Burn the Business Plan punctures the myth of the cool, tech-savvy twenty-something entrepreneur with nothing to lose and venture capital to burn. In fact most people who start businesses are juggling careers and mortgages just like you. The average entrepreneur is actually thirty-nine years old, and the success rate of entrepreneurs over forty is five times higher than that of those under age thirty. Entrepreneurs who come out of the corporate world often have discovered a need for a product or service and have valuable contacts to help them get started.
Filled with stories of successful entrepreneurs who drew on real-life experience rather than academic coursework, Burn the Business Plan is the guide to starting and running a business that will actually work for the rest of us.
Excerpt
How can real, practical information help potential entrepreneurs? I have started companies, managed small and large entities, been a venture investor, consulted with big firms and governments on innovation, and spent time as a professor.
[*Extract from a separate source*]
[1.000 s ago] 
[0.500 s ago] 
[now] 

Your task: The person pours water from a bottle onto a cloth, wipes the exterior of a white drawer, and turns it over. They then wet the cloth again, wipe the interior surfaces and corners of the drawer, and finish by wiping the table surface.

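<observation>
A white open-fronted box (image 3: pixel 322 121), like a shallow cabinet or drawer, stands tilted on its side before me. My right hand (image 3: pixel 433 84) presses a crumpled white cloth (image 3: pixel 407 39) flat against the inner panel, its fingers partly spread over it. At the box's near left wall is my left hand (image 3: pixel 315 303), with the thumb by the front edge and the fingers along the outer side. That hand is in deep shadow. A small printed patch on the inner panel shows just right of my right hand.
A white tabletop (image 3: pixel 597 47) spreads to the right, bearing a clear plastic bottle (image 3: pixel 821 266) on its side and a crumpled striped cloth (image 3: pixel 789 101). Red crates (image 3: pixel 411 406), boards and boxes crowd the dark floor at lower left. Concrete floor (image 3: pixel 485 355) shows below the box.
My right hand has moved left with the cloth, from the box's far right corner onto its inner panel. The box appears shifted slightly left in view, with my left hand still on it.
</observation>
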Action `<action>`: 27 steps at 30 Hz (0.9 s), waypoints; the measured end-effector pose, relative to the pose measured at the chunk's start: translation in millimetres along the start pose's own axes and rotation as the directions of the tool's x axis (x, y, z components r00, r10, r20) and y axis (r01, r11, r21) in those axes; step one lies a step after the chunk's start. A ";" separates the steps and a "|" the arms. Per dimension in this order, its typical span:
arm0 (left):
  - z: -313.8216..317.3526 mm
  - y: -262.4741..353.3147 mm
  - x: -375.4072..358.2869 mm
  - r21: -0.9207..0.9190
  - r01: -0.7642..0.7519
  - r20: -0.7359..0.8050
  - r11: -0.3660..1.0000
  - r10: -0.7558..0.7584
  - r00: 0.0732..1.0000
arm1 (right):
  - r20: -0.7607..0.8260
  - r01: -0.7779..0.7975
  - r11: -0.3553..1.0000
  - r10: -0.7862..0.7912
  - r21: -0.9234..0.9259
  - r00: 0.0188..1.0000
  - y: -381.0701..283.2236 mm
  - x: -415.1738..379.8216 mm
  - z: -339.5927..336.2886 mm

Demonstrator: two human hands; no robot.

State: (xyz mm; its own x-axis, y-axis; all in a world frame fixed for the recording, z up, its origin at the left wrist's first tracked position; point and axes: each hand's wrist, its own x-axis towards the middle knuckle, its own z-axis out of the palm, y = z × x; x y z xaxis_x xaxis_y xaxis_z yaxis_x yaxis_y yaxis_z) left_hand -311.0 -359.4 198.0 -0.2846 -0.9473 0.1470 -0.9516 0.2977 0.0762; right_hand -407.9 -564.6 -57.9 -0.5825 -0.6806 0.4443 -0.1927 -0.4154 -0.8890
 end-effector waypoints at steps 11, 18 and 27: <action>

For ten years, I was privileged to run the Kauffman Foundation, the “Foundation of Entrepreneurship” in Kansas City. Along the way, I was lucky enough to spend time with many successful entrepreneurs, aspiring entrepreneurs, investors, and business visionaries.
These experiences made me realize that many of the popularly held ideas about how, when, and why people start companies probably are wrong. As an economist, I began to look skeptically at the powerful underlying memes—the largely unexamined but widely accepted ideas that shape our view of the world—especially those applicable to new business success. The entrepreneurship memes seemed to be little more than an assortment of stories and case histories that had crystallized into a rubric.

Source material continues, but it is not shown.